Within days of setting up camp, Bath and North East Somerset Council stated that they wanted the camp gone by Remembrance Day or sooner, expressing concerns about the state of the grass and disruption to others wishing to use the space and threatening legal action if the camp were to continue past Remembrance Day. The Occupiers claimed shortly afterwards that the leave date of Remembrance Day was due to the original Facebook event requiring an end date, and that they would leave when they felt it was time to.

Campaigners from the Occupy Bath camp attended a conference with representatives from other British Occupy camps at Occupy London on 19 November, based in the Bank of Ideas, a repossessed UBS bank building.

By mid-late November, numbers on site had begun to decline, particularly overnight, with approximately 10-15 people staying at the camp. Towards the end of November, the Occupiers announced that they would be joining the union march during the strike on 30 November 2011, and invited marchers to visit the camp following the march, where there would be speakers, an attempt to explore common ground, and a big announcement. Occupiers spoke in front of the trade unionists in Victoria Park and announced the beginning of a new forum for Bath - the Bath People's Assembly - "an independent, democratic, non-affiliated body for discussion, debate and the formulation of ideas and proposals on local, national and global issues and policies".
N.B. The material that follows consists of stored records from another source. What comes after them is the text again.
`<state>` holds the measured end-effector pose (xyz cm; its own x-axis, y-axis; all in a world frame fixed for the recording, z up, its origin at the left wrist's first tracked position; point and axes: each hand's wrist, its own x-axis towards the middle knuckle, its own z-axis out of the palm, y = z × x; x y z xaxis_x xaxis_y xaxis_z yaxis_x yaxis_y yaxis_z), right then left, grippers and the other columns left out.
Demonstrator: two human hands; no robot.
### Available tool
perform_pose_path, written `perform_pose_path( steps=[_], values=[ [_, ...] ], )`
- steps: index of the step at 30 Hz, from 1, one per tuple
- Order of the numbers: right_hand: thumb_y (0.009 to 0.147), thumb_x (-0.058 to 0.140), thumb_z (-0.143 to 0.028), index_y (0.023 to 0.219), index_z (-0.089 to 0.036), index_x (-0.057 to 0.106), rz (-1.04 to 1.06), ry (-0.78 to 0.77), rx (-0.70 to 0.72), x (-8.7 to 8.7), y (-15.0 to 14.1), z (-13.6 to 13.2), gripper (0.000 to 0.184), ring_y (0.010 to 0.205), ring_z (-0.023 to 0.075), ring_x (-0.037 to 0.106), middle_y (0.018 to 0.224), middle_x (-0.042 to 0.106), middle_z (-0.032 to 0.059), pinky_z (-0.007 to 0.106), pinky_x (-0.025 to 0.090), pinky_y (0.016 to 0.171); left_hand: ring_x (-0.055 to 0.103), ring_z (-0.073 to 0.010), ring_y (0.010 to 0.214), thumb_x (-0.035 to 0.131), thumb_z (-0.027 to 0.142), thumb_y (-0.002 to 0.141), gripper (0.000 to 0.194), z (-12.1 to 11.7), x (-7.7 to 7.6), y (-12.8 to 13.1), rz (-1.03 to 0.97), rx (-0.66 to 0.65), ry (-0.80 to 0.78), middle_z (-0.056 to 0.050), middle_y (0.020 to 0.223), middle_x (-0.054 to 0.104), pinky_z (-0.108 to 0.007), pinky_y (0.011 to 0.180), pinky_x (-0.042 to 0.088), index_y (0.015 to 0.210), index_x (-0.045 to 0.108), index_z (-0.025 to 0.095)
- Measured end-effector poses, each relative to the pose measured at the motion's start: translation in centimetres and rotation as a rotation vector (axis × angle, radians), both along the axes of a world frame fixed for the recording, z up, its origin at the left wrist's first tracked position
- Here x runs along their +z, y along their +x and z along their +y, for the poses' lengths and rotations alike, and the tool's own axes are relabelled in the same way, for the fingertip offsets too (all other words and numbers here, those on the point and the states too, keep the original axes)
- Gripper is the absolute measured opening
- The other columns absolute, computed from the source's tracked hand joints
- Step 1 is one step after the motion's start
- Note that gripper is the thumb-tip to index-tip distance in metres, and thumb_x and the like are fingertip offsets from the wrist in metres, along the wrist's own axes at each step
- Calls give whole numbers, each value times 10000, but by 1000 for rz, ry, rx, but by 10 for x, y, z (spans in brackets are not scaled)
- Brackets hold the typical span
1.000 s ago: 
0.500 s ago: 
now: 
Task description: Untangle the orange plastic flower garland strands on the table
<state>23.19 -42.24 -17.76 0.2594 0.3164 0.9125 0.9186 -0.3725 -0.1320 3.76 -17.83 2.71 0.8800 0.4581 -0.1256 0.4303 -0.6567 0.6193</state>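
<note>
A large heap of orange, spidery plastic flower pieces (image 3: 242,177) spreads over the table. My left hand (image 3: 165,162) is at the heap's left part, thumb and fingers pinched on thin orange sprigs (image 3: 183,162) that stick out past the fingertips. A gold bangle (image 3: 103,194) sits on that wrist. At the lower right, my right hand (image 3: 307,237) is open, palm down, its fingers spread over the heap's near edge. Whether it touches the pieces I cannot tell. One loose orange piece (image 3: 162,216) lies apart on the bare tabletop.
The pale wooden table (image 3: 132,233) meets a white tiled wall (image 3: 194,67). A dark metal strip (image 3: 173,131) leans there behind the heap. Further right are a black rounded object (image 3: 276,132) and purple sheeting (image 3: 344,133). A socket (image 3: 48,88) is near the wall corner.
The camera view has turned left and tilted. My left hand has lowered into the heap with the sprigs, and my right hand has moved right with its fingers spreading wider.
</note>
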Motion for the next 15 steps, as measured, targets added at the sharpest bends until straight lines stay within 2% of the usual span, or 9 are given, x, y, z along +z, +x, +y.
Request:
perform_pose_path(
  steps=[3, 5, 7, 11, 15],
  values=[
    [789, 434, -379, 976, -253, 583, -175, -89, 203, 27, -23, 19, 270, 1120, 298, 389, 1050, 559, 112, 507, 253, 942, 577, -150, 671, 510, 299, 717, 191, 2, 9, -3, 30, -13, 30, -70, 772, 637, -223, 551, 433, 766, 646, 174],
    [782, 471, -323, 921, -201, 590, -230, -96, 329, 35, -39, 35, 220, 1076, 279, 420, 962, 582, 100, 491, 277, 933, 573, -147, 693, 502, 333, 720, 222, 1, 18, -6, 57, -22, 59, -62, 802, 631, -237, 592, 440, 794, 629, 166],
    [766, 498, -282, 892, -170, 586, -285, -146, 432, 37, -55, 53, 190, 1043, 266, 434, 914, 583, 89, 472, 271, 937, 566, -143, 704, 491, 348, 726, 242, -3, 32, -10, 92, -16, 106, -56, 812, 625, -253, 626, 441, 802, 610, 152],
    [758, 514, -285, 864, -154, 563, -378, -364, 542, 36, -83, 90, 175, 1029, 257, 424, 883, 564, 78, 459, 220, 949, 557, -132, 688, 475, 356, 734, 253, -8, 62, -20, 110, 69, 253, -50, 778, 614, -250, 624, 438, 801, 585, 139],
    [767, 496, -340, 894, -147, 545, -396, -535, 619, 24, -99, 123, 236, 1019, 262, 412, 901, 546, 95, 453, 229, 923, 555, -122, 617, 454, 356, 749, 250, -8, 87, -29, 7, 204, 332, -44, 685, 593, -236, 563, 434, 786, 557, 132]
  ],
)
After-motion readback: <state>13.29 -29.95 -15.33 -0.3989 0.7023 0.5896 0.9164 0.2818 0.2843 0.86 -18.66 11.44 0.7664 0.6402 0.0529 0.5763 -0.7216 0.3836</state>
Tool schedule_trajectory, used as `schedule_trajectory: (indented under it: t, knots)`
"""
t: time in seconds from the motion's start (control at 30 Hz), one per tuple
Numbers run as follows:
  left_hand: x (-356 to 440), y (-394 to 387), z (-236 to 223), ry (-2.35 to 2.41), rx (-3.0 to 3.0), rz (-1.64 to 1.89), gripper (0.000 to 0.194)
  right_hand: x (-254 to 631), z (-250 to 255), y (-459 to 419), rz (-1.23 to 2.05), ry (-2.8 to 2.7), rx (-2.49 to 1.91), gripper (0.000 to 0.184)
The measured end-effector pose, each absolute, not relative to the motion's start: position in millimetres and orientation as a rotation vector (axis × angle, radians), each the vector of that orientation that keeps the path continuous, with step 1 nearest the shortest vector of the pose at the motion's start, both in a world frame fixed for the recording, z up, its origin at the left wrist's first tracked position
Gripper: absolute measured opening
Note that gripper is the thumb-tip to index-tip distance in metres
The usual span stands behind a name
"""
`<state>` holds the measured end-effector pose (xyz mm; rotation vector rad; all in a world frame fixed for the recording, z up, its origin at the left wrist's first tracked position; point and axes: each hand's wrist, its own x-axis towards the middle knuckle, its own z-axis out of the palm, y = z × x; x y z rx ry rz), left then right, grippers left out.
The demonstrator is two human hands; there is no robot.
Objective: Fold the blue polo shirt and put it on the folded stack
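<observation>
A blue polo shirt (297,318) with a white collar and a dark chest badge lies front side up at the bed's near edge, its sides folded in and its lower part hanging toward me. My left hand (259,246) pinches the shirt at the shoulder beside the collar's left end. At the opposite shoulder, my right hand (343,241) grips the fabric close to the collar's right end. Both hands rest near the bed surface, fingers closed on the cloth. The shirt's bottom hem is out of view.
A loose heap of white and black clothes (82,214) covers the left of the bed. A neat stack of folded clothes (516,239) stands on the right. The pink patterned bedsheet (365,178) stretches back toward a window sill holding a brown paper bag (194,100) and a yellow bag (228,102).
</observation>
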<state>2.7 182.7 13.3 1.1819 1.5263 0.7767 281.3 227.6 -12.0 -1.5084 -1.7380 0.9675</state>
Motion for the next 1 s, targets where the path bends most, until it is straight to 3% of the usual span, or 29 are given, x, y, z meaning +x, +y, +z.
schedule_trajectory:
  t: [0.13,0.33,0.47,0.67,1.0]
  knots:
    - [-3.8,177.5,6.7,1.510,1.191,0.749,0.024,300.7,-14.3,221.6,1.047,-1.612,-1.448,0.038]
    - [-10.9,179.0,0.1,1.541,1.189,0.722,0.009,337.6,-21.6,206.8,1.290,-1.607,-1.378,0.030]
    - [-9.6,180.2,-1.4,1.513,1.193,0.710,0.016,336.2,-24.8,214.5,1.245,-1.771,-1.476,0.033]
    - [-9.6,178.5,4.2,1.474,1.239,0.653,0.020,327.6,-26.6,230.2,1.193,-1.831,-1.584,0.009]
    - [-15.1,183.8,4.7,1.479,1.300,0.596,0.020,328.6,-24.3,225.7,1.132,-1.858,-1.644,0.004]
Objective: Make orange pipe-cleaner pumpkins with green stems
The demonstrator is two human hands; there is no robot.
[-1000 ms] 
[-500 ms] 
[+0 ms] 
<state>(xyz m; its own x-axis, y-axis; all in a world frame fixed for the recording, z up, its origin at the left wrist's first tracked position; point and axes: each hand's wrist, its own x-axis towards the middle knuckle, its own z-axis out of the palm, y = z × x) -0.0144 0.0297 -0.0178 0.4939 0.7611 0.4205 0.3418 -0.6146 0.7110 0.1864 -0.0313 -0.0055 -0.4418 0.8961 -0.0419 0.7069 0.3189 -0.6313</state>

The Occupiers packed up the camp on 10 December 2011, stating that they wanted to focus on the Bath People's Assembly and on direct action in the area, stating "This is only the beginning". They claimed that up to 50 people had been camping in Queen Square at the height of the Occupation. Despite previous warnings from B&NES council, the Occupiers were not forced to move. B&NES council said that they planned to send in teams to clean up Queen Square once the Occupiers have left.